Workers are right in demanding a greater share of the record wealth that their labor fuels, but in which they have not adequately shared — producing even greater inequality.  Workers — union members, low-wage earners and white-collar professionals — should demand a federally supported universal basic income (UBI) of regular cash payments to all Americans. 

The technological advances of AI have broadened the discussion about the workers it will affect. Even the creator of ChatGPT has emphasized the need for a UBI to offset labor income losses due to AI (and is also funding one of the country’s largest UBI pilots). Now the replacement of truck drivers, call-center clerks, supermarket cashiers and fast-food workers is coming for white-collar workers who were thought to be protected because of the intellectual content of their contribution. The endangered middle-class could finally bring UBI to reality.

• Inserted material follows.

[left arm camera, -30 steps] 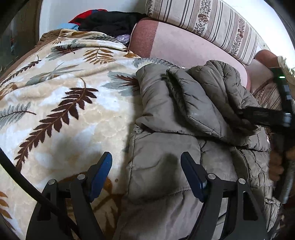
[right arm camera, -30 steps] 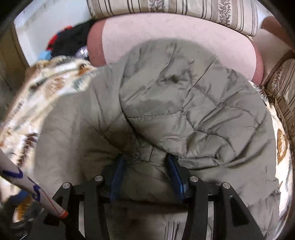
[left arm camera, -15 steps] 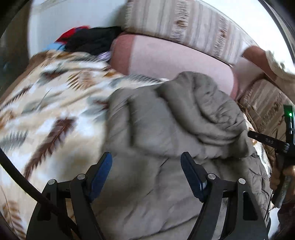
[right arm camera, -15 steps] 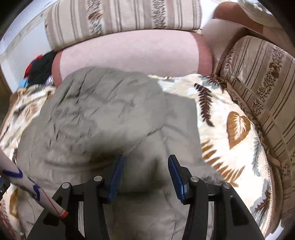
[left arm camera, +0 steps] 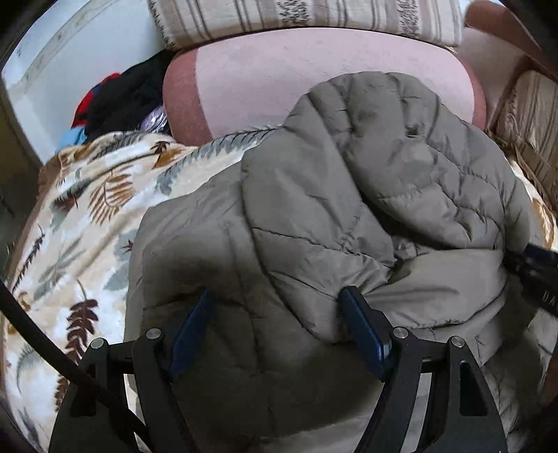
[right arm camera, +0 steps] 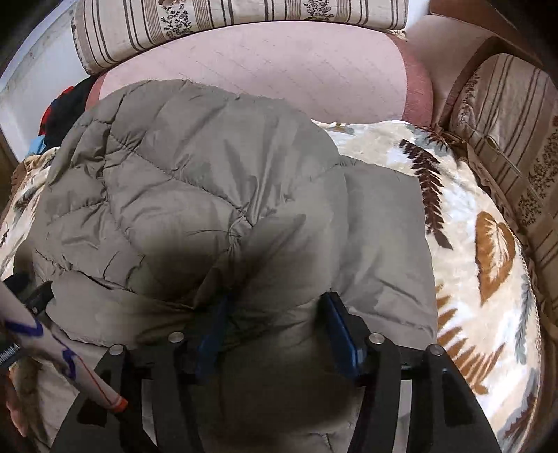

Read: Hollywood strikes have cost California $5 billion, analyst says

Also: UAW strike sets the stage for the 4-day work week — and a win could take it mainstream

During the COVID pandemic, Americans acknowledged the contributions of essential workers, but every worker is contributing to American prosperity and deserves fair compensation. Instead, Corporate America increases the gap between the rich and everyone else, through every good and bad economic cycle, and for the past 40 years corporations have nearly quadrupled their share of that gain.

Simply put: Americans are working harder and making less. Economic insecurity is built into the capitalistic system, maximizing profits for shareholders rather than commit to growing the economy as a whole and reducing unemployment. Meanwhile, workers and unions are disempowered. To make matters worse, since healthcare in America is generally tied to the workplace, it’s difficult to leave a job.

UBI is not meant as a replacement for anyone’s salary.

When almost four of every 10 Americans can’t come up with $400 in cash to pay for an unforeseen expense, it’s time for a new social safety net. UBI would help the parent who wants to stay home with their child, the writers on strike, the workers looking for a new job with better wages, the student or older worker trying to improve their skills, the entrepreneur trying to start a business, people trying to save for a new home. A guaranteed income would help Americans to seize opportunities when they present themselves without having to assume unaffordable risks.

Most proposals for a UBI envision $500 to $1,000 per month, per adult. This is not enough to cover all expenses, but a UBI is not meant as a replacement for anyone’s salary — it’s intended to supplement existing income and bridge the gap between a bad job and a good one. It is distributed to everyone to streamline the process and ensure no one falls through the cracks, but is clawed back through taxes from people who don’t need it.

There is massive growing and compelling evidence from several pilots, both currently operating and already completed, demonstrating the positive effects cash assistance, unconditionally, has on people’s lives. We can also look to the expanded Child Tax Credit of 2021 for proof of concept, where families received monthly direct cash for each child in their household. In those months, we saw that as little as $300 per month brought 10 times the return on the investment.     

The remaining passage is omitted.